**AIM OF THE TASK**.
Each record is to be printed exactly as given, down to the last mark.
BEGIN
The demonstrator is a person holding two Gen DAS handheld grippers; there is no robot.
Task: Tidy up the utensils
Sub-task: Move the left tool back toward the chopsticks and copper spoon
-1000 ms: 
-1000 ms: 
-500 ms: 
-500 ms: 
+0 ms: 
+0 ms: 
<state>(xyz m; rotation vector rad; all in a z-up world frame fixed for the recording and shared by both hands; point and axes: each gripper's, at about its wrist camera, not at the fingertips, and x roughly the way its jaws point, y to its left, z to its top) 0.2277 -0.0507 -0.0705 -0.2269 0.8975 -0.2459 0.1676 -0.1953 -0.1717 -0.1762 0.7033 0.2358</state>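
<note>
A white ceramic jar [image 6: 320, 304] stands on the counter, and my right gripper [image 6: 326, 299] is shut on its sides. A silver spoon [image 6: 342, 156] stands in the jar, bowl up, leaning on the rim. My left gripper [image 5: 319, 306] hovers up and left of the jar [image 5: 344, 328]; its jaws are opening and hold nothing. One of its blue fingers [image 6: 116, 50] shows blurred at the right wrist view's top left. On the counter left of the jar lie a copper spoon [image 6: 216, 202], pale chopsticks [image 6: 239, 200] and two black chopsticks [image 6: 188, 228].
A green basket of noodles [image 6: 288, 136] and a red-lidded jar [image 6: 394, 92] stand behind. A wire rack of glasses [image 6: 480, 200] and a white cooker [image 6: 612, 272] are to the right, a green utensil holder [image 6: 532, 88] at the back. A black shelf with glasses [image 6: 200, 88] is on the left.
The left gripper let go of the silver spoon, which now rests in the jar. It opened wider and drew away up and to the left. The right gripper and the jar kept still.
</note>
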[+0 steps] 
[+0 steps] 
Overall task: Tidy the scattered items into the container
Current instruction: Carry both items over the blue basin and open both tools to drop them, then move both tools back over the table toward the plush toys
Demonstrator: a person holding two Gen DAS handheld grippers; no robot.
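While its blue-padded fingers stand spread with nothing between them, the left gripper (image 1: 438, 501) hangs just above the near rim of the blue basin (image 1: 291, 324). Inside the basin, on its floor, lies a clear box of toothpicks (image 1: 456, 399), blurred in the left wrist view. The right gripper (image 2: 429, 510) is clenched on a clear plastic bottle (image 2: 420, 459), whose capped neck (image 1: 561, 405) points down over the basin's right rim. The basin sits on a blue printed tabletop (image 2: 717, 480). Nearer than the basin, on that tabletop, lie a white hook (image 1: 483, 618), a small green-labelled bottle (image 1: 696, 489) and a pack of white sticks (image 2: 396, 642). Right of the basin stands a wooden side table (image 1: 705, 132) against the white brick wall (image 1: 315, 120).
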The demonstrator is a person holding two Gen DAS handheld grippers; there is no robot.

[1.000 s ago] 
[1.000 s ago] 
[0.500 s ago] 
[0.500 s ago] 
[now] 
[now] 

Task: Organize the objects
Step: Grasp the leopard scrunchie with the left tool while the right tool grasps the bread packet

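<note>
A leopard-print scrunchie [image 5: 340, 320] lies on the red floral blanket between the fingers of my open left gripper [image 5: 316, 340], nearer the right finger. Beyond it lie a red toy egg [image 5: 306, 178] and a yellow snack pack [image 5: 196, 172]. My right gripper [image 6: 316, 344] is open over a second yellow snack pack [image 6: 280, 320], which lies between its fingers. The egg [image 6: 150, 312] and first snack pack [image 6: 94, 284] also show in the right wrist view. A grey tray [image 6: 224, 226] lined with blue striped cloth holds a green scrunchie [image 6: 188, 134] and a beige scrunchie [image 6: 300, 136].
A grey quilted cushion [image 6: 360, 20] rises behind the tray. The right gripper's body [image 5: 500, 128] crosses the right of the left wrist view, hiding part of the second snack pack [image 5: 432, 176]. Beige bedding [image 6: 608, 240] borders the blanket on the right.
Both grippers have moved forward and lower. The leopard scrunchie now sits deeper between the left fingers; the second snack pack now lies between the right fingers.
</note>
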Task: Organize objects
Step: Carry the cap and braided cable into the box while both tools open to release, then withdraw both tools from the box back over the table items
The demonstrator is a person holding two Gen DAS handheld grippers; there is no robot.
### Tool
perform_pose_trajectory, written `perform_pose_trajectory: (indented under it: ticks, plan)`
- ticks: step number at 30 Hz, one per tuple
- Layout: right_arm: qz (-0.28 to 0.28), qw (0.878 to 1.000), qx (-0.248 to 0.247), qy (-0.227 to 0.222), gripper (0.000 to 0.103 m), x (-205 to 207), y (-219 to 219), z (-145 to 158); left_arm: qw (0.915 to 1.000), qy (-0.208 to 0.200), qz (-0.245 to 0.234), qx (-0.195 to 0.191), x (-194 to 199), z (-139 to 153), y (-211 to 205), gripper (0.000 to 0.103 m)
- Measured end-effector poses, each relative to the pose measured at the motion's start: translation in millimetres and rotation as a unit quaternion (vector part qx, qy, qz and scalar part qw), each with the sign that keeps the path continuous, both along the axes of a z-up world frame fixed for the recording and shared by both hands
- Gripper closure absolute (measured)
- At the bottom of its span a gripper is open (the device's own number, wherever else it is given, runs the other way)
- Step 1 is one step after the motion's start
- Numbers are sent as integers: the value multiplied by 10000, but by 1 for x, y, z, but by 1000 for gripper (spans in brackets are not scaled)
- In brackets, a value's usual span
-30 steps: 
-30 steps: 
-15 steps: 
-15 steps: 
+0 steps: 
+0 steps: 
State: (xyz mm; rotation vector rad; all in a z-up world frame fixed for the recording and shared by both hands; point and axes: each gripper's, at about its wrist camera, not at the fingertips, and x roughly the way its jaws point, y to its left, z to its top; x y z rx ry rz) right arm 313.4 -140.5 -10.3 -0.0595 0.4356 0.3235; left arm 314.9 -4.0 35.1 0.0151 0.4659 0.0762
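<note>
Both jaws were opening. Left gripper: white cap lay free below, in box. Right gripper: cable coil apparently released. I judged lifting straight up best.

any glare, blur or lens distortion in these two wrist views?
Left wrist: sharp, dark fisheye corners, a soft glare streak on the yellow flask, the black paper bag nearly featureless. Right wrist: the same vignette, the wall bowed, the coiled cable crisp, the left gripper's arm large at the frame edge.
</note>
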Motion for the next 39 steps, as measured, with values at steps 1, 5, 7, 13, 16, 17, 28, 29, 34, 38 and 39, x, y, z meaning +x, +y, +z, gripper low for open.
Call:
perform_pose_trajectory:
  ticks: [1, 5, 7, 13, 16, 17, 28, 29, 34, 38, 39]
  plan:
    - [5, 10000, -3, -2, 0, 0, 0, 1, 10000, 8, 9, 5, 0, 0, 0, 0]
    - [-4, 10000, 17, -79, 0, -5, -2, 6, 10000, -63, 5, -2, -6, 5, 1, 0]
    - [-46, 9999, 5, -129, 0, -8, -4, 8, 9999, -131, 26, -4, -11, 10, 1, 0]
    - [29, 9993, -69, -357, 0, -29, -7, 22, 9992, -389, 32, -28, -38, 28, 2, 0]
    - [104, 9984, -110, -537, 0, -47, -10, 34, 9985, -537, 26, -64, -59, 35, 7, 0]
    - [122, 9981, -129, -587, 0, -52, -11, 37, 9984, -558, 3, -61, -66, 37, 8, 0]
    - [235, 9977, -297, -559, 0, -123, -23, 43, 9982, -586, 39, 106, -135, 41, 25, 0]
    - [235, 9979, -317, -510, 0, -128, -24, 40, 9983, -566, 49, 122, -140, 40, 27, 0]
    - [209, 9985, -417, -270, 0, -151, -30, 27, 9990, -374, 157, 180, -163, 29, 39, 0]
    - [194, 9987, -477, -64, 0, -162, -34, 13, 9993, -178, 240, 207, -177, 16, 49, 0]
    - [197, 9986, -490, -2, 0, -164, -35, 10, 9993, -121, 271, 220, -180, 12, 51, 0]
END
**YOUR RESPONSE**.
The demonstrator is a person holding two Gen DAS handheld grippers; there is no robot.
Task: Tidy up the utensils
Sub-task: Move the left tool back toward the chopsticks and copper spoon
-1000 ms: 
-1000 ms: 
-500 ms: 
-500 ms: 
+0 ms: 
+0 ms: 
<state>(xyz m; rotation vector rad; all in a z-up world frame fixed for the recording and shared by both hands; point and axes: each gripper's, at about its wrist camera, not at the fingertips, and x roughly the way its jaws point, y to its left, z to its top) 0.2277 -0.0507 -0.0705 -0.2269 0.8975 -0.2459 0.1676 -0.1953 -0.1717 -0.1762 0.7033 0.2358</state>
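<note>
A white ceramic jar [image 6: 320, 304] stands on the counter, and my right gripper [image 6: 326, 299] is shut on its sides. A silver spoon [image 6: 342, 156] stands in the jar, bowl up, leaning on the rim. My left gripper [image 5: 319, 306] hovers up and left of the jar [image 5: 344, 328]; its jaws are opening and hold nothing. One of its blue fingers [image 6: 116, 50] shows blurred at the right wrist view's top left. On the counter left of the jar lie a copper spoon [image 6: 216, 202], pale chopsticks [image 6: 239, 200] and two black chopsticks [image 6: 188, 228].
A green basket of noodles [image 6: 288, 136] and a red-lidded jar [image 6: 394, 92] stand behind. A wire rack of glasses [image 6: 480, 200] and a white cooker [image 6: 612, 272] are to the right, a green utensil holder [image 6: 532, 88] at the back. A black shelf with glasses [image 6: 200, 88] is on the left.
The left gripper let go of the silver spoon, which now rests in the jar. It opened wider and drew away up and to the left. The right gripper and the jar kept still.
</note>
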[+0 steps] 
[+0 steps] 
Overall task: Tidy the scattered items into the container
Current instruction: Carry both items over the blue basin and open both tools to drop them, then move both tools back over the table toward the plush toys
Demonstrator: a person holding two Gen DAS handheld grippers; no robot.
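While its blue-padded fingers stand spread with nothing between them, the left gripper (image 1: 438, 501) hangs just above the near rim of the blue basin (image 1: 291, 324). Inside the basin, on its floor, lies a clear box of toothpicks (image 1: 456, 399), blurred in the left wrist view. The right gripper (image 2: 429, 510) is clenched on a clear plastic bottle (image 2: 420, 459), whose capped neck (image 1: 561, 405) points down over the basin's right rim. The basin sits on a blue printed tabletop (image 2: 717, 480). Nearer than the basin, on that tabletop, lie a white hook (image 1: 483, 618), a small green-labelled bottle (image 1: 696, 489) and a pack of white sticks (image 2: 396, 642). Right of the basin stands a wooden side table (image 1: 705, 132) against the white brick wall (image 1: 315, 120).
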The demonstrator is a person holding two Gen DAS handheld grippers; there is no robot.

[1.000 s ago] 
[1.000 s ago] 
[0.500 s ago] 
[0.500 s ago] 
[now] 
[now] 

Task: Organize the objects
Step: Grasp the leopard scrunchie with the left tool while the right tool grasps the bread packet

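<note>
A leopard-print scrunchie [image 5: 340, 320] lies on the red floral blanket between the fingers of my open left gripper [image 5: 316, 340], nearer the right finger. Beyond it lie a red toy egg [image 5: 306, 178] and a yellow snack pack [image 5: 196, 172]. My right gripper [image 6: 316, 344] is open over a second yellow snack pack [image 6: 280, 320], which lies between its fingers. The egg [image 6: 150, 312] and first snack pack [image 6: 94, 284] also show in the right wrist view. A grey tray [image 6: 224, 226] lined with blue striped cloth holds a green scrunchie [image 6: 188, 134] and a beige scrunchie [image 6: 300, 136].
A grey quilted cushion [image 6: 360, 20] rises behind the tray. The right gripper's body [image 5: 500, 128] crosses the right of the left wrist view, hiding part of the second snack pack [image 5: 432, 176]. Beige bedding [image 6: 608, 240] borders the blanket on the right.
Both grippers have moved forward and lower. The leopard scrunchie now sits deeper between the left fingers; the second snack pack now lies between the right fingers.
</note>
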Task: Organize objects
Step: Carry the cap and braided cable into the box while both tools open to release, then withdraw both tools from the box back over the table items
The demonstrator is a person holding two Gen DAS handheld grippers; there is no robot.
### Tool
perform_pose_trajectory, written `perform_pose_trajectory: (indented under it: ticks, plan)`
- ticks: step number at 30 Hz, one per tuple
- Layout: right_arm: qz (-0.28 to 0.28), qw (0.878 to 1.000), qx (-0.248 to 0.247), qy (-0.227 to 0.222), gripper (0.000 to 0.103 m), x (-205 to 207), y (-219 to 219), z (-145 to 158); left_arm: qw (0.915 to 1.000), qy (-0.208 to 0.200), qz (-0.245 to 0.234), qx (-0.195 to 0.191), x (-194 to 199), z (-139 to 153), y (-211 to 205), gripper (0.000 to 0.103 m)
- Measured end-effector poses, each relative to the pose measured at the motion's start: translation in millimetres and rotation as a unit quaternion (vector part qx, qy, qz and scalar part qw), each with the sign that keeps the path continuous, both along the axes of a z-up world frame fixed for the recording and shared by both hands
- Gripper closure absolute (measured)
- At the bottom of its span a gripper is open (the device's own number, wherever else it is given, runs the other way)
- Step 1 is one step after the motion's start
- Numbers are sent as integers: the value multiplied by 10000, but by 1 for x, y, z, but by 1000 for gripper (spans in brackets are not scaled)
- In brackets, a value's usual span
-30 steps: 
-30 steps: 
-15 steps: 
-15 steps: 
+0 steps: 
+0 steps: 
State: (xyz mm; rotation vector rad; all in a z-up world frame fixed for the recording and shared by both hands; point and axes: each gripper's, at about its wrist camera, not at the fingertips, and x roughly the way its jaws point, y to its left, z to its top; x y z rx ry rz) right arm 313.4 -140.5 -10.3 -0.0595 0.4356 0.3235; left arm 314.9 -4.0 35.1 0.0151 0.4659 0.0762
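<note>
Both jaws were opening. Left gripper: white cap lay free below, in box. Right gripper: cable coil apparently released. I judged lifting straight up best.

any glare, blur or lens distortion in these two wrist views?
Left wrist: sharp, dark fisheye corners, a soft glare streak on the yellow flask, the black paper bag nearly featureless. Right wrist: the same vignette, the wall bowed, the coiled cable crisp, the left gripper's arm large at the frame edge.
</note>
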Motion for the next 39 steps, as measured, with values at steps 1, 5, 7, 13, 16, 17, 28, 29, 34, 38 and 39, x, y, z meaning +x, +y, +z, gripper low for open.
Call:
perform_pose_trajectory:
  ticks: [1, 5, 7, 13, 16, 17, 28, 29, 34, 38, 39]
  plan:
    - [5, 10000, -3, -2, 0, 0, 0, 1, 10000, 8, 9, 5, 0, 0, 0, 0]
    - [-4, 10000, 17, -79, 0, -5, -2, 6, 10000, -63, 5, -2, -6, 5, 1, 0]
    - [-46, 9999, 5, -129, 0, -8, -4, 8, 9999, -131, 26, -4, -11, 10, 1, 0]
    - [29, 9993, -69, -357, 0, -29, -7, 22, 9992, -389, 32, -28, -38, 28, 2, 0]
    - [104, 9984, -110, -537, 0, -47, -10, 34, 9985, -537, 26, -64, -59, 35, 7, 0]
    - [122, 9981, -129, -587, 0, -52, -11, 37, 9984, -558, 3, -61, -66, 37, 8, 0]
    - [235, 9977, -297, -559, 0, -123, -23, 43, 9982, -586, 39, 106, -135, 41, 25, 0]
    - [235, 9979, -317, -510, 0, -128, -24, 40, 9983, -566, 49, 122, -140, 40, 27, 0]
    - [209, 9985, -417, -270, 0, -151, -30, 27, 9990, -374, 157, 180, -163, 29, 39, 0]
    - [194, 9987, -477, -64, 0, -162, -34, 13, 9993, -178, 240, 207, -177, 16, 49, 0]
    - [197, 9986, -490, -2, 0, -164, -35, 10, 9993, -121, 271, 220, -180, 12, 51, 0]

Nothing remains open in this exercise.